Publié le 30 octobre 2025 18h50. Malgré les tensions croissantes entre les États-Unis et la Chine, les pays d’Asie du Sud-Est, réunis à Kuala Lumpur pour le 47e sommet de l’ASEAN, privilégient une stratégie d’équilibre, refusant de s’aligner sur l’une ou l’autre superpuissance. Cette approche, bien que pragmatique, soulève des questions quant à la capacité du bloc régional à exercer une influence stratégique collective.
- L’ASEAN a mis à niveau son accord de libre-échange avec la Chine, tout en concluant de nouveaux accords commerciaux avec les États-Unis.
- Les États membres de l’ASEAN semblent privilégier les accords bilatéraux aux négociations collectives, affaiblissant ainsi l’influence institutionnelle du bloc.
- Les États-Unis ont profité de la situation pour s’immiscer dans un processus de paix entre la Thaïlande et le Cambodge, reléguant l’ASEAN à un rôle secondaire.

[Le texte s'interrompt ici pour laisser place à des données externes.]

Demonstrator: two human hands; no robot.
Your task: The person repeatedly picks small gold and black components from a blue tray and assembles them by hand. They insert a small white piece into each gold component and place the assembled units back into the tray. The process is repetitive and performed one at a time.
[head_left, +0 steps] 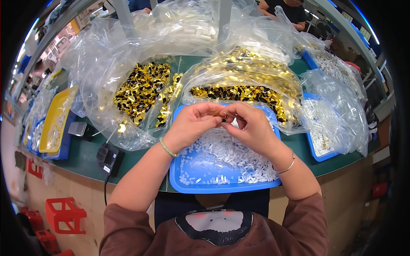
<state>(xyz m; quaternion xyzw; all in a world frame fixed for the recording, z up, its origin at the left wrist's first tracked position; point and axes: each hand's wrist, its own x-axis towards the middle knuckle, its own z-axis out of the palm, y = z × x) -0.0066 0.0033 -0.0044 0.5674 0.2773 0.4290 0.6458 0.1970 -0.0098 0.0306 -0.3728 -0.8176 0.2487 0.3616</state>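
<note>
Gold-and-black glitter fills the centre of the frame as a seated worker brings both hands together over a blue tray point(179, 181) of small white plastic pieces point(226, 160). The left hand point(191, 125) and right hand point(252, 128) meet fingertip to fingertip just above the tray's far edge, pinching between them a tiny gold part point(221, 115); it is too small to tell exactly how the fingers sit on it. By the look of it, the step in hand is fitting or checking one small piece, and the next move seems to call for a fine, steady pinch rather than force. Crinkled clear plastic bags point(106, 85) billow across the upper frame, the nearer ones holding heaps of shiny gold-and-black parts point(141, 87). A yellow tray point(53, 115) rests at left on the green worktable point(81, 155), near a small black device point(110, 158) with a cable. Red plastic stools point(64, 213) stand at lower left.
</note>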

Le sommet de l’Association des nations de l’Asie du Sud-Est (ASEAN), qui s’est tenu du 26 au 28 octobre à Kuala Lumpur, a révélé une volonté affirmée de ne pas prendre parti dans la rivalité géopolitique entre Washington et Pékin. L’adhésion récente du Timor oriental, devenant le 11e membre de l’organisation, n’a pas modifié cette orientation. Les dirigeants des pays membres ont adopté une stratégie consistant à entretenir des relations économiques et sécuritaires avec les deux grandes puissances, évitant ainsi de se retrouver contraints de choisir un camp.

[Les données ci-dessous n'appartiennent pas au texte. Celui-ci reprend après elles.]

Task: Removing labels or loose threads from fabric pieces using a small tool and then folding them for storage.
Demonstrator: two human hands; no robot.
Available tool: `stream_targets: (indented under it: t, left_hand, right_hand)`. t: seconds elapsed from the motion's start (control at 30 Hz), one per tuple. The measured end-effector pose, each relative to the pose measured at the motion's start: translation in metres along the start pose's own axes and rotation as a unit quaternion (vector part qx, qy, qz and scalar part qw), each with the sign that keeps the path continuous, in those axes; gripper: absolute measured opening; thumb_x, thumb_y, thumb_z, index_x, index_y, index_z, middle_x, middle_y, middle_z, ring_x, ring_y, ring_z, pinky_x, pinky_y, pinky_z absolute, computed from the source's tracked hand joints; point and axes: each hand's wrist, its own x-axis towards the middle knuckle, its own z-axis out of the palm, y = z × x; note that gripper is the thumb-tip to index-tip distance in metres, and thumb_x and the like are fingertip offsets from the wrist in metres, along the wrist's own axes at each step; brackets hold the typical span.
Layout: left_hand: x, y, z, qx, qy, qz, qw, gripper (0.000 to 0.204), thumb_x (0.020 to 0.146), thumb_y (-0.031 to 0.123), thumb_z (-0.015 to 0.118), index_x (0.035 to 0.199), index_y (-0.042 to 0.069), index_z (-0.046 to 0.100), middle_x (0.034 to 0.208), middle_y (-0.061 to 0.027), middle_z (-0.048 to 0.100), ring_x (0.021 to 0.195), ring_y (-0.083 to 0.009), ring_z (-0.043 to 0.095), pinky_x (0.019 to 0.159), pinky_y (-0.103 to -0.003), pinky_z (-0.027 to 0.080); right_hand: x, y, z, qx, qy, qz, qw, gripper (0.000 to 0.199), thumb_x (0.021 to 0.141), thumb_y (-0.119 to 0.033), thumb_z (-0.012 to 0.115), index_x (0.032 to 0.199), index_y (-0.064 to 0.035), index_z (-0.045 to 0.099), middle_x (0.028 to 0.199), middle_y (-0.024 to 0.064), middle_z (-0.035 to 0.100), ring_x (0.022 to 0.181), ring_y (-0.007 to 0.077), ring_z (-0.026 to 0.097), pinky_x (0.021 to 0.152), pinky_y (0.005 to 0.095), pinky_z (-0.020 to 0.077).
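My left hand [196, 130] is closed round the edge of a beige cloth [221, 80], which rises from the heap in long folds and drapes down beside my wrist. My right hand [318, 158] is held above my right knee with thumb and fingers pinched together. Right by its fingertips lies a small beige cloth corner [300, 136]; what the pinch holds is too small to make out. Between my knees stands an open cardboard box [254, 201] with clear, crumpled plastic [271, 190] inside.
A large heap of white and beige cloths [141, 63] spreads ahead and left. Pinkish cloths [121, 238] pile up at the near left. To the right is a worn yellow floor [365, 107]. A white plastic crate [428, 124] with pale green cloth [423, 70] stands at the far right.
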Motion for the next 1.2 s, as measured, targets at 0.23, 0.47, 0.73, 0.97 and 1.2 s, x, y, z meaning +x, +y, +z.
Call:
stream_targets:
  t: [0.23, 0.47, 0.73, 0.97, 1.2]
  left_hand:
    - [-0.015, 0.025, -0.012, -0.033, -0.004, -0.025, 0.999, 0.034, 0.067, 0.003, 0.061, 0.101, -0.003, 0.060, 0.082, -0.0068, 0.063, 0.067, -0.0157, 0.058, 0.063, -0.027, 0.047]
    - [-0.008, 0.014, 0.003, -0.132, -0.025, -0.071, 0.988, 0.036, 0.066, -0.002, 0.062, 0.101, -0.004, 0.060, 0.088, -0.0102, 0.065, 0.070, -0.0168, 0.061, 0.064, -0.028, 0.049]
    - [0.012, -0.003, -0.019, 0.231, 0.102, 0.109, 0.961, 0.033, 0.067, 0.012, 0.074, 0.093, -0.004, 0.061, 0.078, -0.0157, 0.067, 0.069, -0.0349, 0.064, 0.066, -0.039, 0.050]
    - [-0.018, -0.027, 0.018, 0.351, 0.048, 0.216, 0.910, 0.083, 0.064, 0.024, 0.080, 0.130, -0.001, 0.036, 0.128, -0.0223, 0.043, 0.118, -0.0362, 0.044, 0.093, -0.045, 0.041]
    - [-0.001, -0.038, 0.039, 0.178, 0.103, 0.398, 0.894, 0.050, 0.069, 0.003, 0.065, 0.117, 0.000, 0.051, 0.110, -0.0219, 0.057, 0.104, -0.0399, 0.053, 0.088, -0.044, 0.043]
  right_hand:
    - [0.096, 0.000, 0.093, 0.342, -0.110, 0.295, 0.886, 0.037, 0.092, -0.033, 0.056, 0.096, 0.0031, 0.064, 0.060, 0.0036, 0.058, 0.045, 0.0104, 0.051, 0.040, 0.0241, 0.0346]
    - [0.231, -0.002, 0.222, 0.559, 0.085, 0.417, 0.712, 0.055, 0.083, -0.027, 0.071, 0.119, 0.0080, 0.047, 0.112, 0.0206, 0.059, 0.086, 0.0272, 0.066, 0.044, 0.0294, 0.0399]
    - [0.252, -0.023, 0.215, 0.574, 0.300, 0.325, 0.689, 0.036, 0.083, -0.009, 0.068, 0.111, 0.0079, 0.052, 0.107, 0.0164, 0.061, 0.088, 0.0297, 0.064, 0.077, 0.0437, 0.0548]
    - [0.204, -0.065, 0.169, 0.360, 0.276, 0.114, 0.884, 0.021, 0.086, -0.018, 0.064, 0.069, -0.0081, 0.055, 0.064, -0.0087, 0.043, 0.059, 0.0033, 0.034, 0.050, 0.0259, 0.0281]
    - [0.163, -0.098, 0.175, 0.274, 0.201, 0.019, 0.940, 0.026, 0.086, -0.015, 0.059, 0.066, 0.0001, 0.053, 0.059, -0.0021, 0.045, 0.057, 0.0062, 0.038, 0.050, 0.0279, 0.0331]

Le Premier ministre malaisien, Anwar bin Ibrahim, a incarné cette position dans son discours d’ouverture, en plaidant pour le « dialogue plutôt que la coercition, l’équilibre plutôt que les alternatives binaires, la coopération plutôt que la confrontation ». Cette approche pragmatique, bien que compréhensible, masque une réalité plus complexe : l’ASEAN peine à transformer son potentiel en influence concrète.

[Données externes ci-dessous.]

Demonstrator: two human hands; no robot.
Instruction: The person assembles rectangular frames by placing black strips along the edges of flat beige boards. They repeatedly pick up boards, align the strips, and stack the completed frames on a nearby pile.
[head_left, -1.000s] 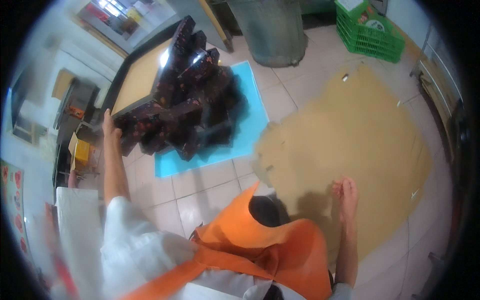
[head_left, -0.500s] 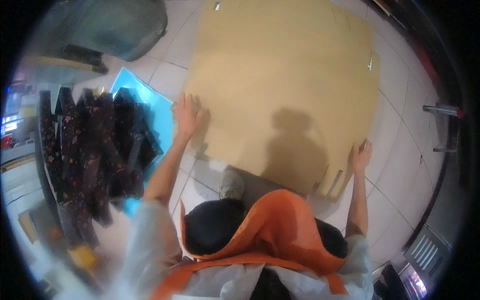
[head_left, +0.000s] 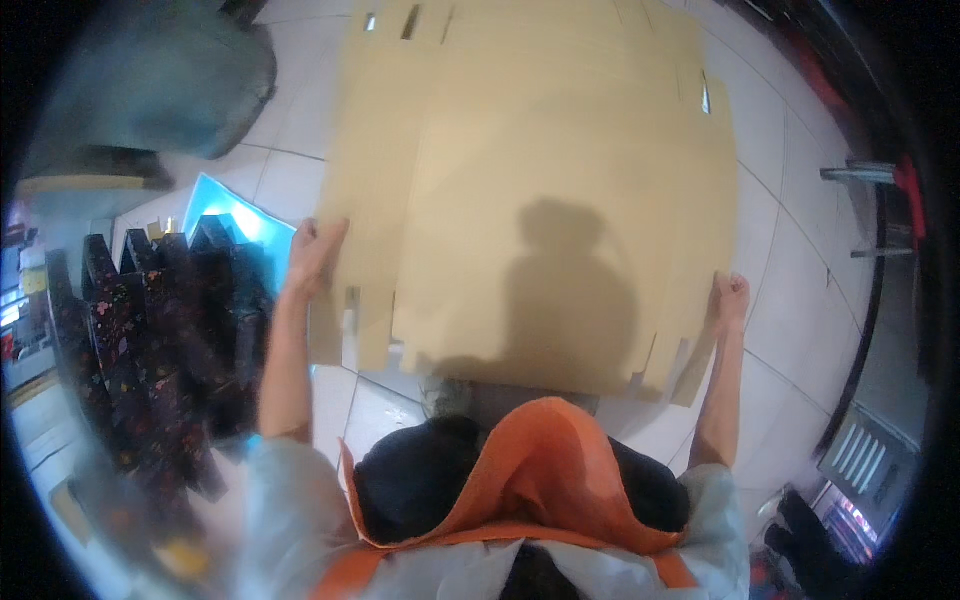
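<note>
In front of me is a large tan cardboard sheet with slots cut near its corners and flaps along its near edge. My left hand is closed on its left edge, thumb over the top. At the opposite edge, my right hand grips the cardboard with curled fingers. My shadow falls across the sheet's middle. Below the near edge show my knees and an orange apron.
Dark floral-patterned folded pieces stand in a row at the left, beside a bright blue sheet. A grey-green rounded object sits at the far left. A grey vented unit is at the lower right, on pale floor tiles.
The cardboard has shifted left, and its left side now shows slots and a flap. My left hand moved left and down, from fingers spread on the sheet to a grip on its edge.
</note>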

Le modèle de consensus qui caractérise l’ASEAN, historiquement, limite sa capacité à agir de manière décisive. Les États membres privilégient souvent les accords bilatéraux, perçus comme plus avantageux à court terme, ce qui permet aux grandes puissances d’exploiter les divisions internes. Cette tendance s’est confirmée juste avant le sommet, avec la signature d’accords commerciaux entre les États-Unis et la Malaisie, le Cambodge, le Vietnam et la Thaïlande. Plusieurs de ces accords incluent des dispositions qui pourraient être interprétées comme une volonté de contrer l’influence chinoise, notamment des mesures inédites en matière de contrôle des exportations, de sanctions et d’investissements. Ces accords, bien qu’ils renforcent les relations bilatérales et garantissent l’accès au marché américain, fragilisent le rôle central de l’ASEAN sur la scène internationale.
Parallèlement, l’ASEAN a mis à niveau son accord de libre-échange avec la Chine (version 3.0), une décision qui vise à atténuer les pressions tarifaires, à réduire les barrières commerciales et à améliorer la connectivité des chaînes d’approvisionnement. L’organisation continue également de développer ses liens avec l’Union européenne, son troisième partenaire commercial après la Chine et les États-Unis, même si Bruxelles privilégie également les accords bilatéraux avec des pays comme l’Indonésie, Singapour et le Vietnam. Des négociations sont en cours avec la Malaisie, les Philippines et la Thaïlande. L’Union européenne et l’ASEAN entretiennent des relations commerciales importantes.
L’ASEAN a également été marginalisée dans la résolution du récent conflit frontalier entre la Thaïlande et le Cambodge. L’implication américaine dans le processus de paix, et la volonté du président Donald Trump de s’attribuer le mérite d’un éventuel accord, ont mis en évidence les limites de la capacité de l’ASEAN à gérer les crises régionales.
Si les pays d’Asie du Sud-Est agissent par nécessité pour préserver leur flexibilité, cette stratégie risque d’éroder le cadre qui leur confère un poids stratégique collectif. Avec les Philippines, un membre de l’ASEAN plus enclin à défier Pékin, qui assurera la présidence du groupe en 2026, l’organisation pourrait avoir l’occasion de réaffirmer son rôle et son influence.